Ronald Reagan est-il vraiment Le Crétin qui a gagné la guerre froide ?

Est-ce à coup de formules (« America is back », « On gagne, ils perdent »), d’histoires drôles ou de convictions simples et assenées avec fermeté que Reagan a gagné la guerre froide ? Avec Le Crétin qui a gagné la guerre froide, Jean-Yves Le Naour, historien, et Cédrick Le Bihan, dessinateur, réussissent à raconter avec dynamisme la politique étrangère reaganienne qui vit la résurgence des tensions entre les deux blocs, puis une phase de détente et, finalement, la chute des régimes communistes d’Europe de l’Est.
Toutefois, cet album est moins une histoire de la dernière période de la guerre froide que le portrait de Ronald Reagan. Ancien acteur d’Hollywood, démocrate qui se rapproche des républicains, gouverneur de Californie, il est élu président en 1980. Il l’est triomphalement pour un second mandat en 1984. L’homme est foncièrement anticommuniste et libéral. Il est en outre peu cultivé, sans connaissance particulière en relations internationales. Il n’apprécie guère les briefings de ses conseillers, leur préfère les donuts (p.18, p. 55) et la série télévisée Dallas.
Est-il un crétin, comme le suggère le titre provocateur de cet album ? La biographe Françoise Coste le dépeint plutôt comme un homme de conviction, non un idéologue, qui a tendance à s’en remettre à ses conseillers. Au point de se laisser entraîner dans un montage peu scrupuleux pour fournir des armes aux guérillas anticommunistes d’Amérique latine. L’affaire empoisonne son second mandat et les deux auteurs en restituent bien les déboires (p.50-52).

Le mérite de cet album est d’insister sur le poids de la communication politique. Reagan apprend par cœur les discours et il excelle devant les médias. Le grand communicant, comme on l’appelle, séduit par sa prestance, ses formules simples, les images qu’il sait habilement façonner (p.44). Les autres chefs d’État le trouvent désarmant. Le leader soviétique Gorbatchev est plus d’une fois consterné. Le personnage apparaît conciliant, il était en fait arriviste et opportuniste. À grossir le trait du crétin, on risque de lisser les travers de ses propres interlocuteurs. N’oublions pas non plus que les régimes communistes étaient bien liberticides et que le niveau de vie des populations y fût assez médiocre. C’est la fameuse image de la queue devant les boutiques page 37 (en janvier 1989, Plantu dessina la même scène à la une du Monde).
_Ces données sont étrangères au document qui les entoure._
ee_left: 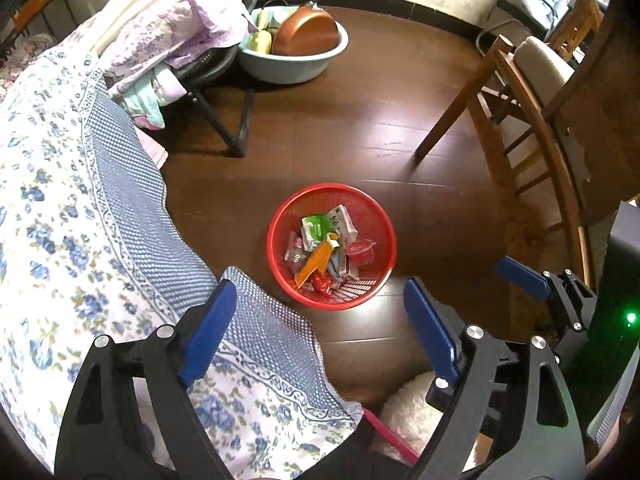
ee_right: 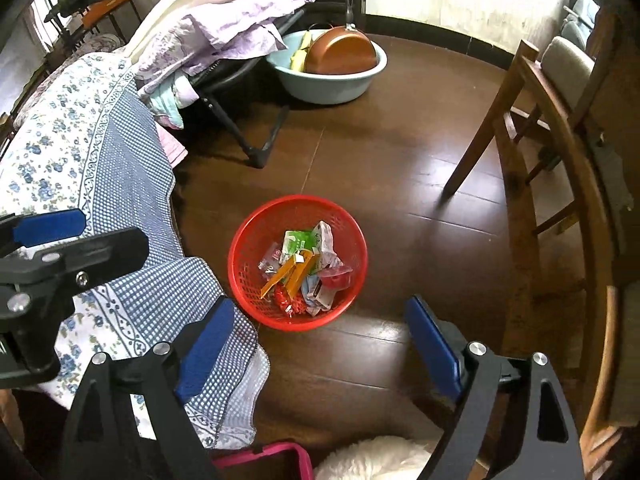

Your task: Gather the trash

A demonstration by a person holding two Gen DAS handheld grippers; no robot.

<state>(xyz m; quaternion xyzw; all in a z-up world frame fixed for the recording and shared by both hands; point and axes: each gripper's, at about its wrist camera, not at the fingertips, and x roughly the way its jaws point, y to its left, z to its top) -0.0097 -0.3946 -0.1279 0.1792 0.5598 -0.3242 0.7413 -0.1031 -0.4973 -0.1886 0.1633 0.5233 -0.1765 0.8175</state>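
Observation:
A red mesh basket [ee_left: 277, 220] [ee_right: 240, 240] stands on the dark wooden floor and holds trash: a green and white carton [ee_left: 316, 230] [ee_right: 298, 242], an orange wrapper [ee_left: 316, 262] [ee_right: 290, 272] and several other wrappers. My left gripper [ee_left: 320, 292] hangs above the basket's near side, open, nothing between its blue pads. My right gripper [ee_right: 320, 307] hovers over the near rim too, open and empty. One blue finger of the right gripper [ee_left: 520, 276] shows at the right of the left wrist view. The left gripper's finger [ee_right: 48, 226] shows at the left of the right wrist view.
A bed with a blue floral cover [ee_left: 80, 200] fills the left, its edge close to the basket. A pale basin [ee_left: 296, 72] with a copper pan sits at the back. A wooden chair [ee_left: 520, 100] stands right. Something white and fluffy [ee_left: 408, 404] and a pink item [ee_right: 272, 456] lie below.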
Il n’en reste pas moins que le “bon gars” Reagan conduit les relations Est-Ouest sans nuance et ne s’embarrasse pas de périphrases. C’est la différence avec le leader soviétique qui travaille les dossiers et se forge la conviction que le dialogue doit être rétabli. L’arrogance vindicative de Reagan horripile Gorbatchev. Le courant finit cependant par passer à partir de 1987. Le Naour et Le Bihan ont saisi en quelques cases la complexité de cette relation. Gorbatchev résume bien l’impression que les deux auteurs ont su exprimer : « Il est confondant de naïveté. Je ne peux plus le souffrir, mais je ne peux pas le détester non plus » (p. 55). Finalement, on ne sait pas si Reagan est sympathique ou dangereux parce qu’inconséquent.
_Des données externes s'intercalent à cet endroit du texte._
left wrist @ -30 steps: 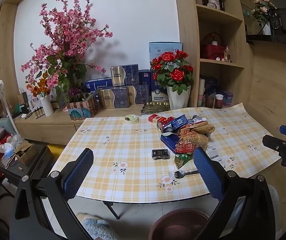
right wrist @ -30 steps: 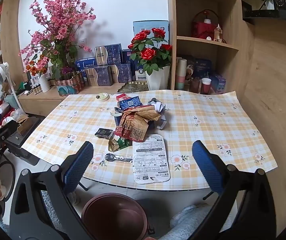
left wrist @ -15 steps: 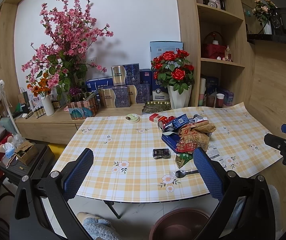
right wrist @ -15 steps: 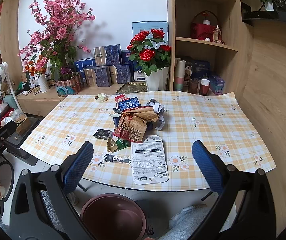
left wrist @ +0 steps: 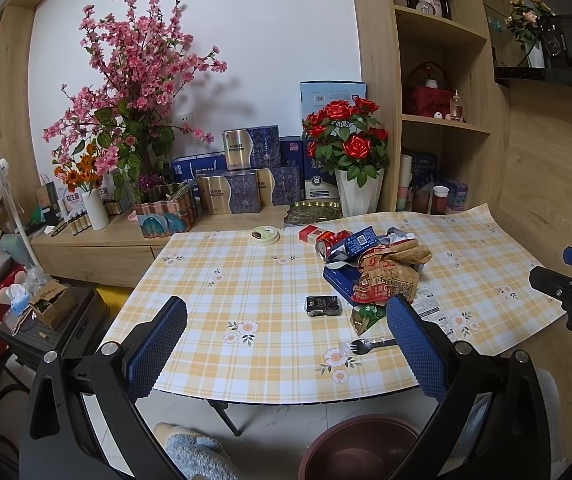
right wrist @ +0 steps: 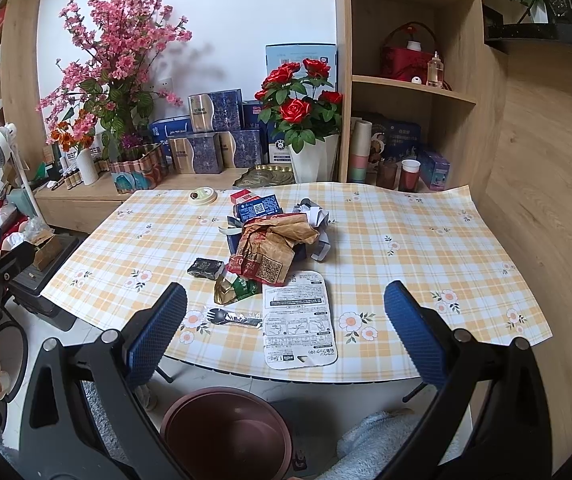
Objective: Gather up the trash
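Both the left gripper and right gripper hung released, jaws spread, the crumpled brown wrapper at twelve o'clock.

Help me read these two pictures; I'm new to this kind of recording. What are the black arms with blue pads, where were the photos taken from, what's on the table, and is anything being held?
There is no robot here: a person carries a hand-held gripper in each hand. Each has a wide-angle camera looking forward between its two blue-padded fingers, so one picture comes from the left gripper and the other from the right gripper. Both are open and hold nothing.

On the checked tablecloth lies trash: a crumpled brown paper bag, a white printed lid film, a black plastic fork, a small dark packet, a green wrapper and a red can. A brown bin stands on the floor below the table's near edge.
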Demonstrator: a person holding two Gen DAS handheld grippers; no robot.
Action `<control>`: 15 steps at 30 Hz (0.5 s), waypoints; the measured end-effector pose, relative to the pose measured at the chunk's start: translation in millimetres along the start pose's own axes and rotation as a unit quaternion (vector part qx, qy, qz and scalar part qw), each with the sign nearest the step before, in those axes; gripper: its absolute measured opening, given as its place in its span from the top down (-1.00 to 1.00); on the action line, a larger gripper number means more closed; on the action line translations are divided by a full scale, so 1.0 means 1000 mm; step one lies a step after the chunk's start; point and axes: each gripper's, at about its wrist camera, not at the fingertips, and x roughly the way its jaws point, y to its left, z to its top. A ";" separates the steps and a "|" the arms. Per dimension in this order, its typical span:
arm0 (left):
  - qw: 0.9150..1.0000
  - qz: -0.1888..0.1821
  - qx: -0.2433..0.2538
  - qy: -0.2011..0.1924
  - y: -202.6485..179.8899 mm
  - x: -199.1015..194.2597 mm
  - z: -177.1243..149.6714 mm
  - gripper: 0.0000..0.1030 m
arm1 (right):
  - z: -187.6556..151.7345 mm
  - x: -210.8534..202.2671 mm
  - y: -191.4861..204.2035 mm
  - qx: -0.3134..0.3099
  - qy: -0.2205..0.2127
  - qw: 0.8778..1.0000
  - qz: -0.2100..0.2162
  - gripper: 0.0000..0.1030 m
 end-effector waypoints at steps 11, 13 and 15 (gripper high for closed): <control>1.000 0.000 0.000 0.001 0.001 0.001 0.000 -0.90 | 0.000 -0.001 0.000 0.000 0.000 1.000 0.000 -0.89; 1.000 -0.001 -0.001 0.002 0.001 0.001 -0.001 -0.90 | 0.000 -0.002 -0.001 -0.001 0.001 1.000 0.000 -0.89; 1.000 0.000 -0.001 0.002 0.001 0.001 -0.003 -0.90 | -0.001 -0.002 -0.001 -0.001 0.002 1.000 0.000 -0.89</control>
Le Crétin qui a gagné la guerre froide est une bonne synthèse, alerte, qui ne déroge pas à la réalité historique restituée par des dessins réalistes. Un parti pris satirique, sans complaisance, mais sans malveillance.
Le Crétin qui a gagné la guerre froide. Jean-Yves Le Naour (scénario). Cédrick Le Bihan (dessin). Bamboo. 64 pages. 15,90 euros.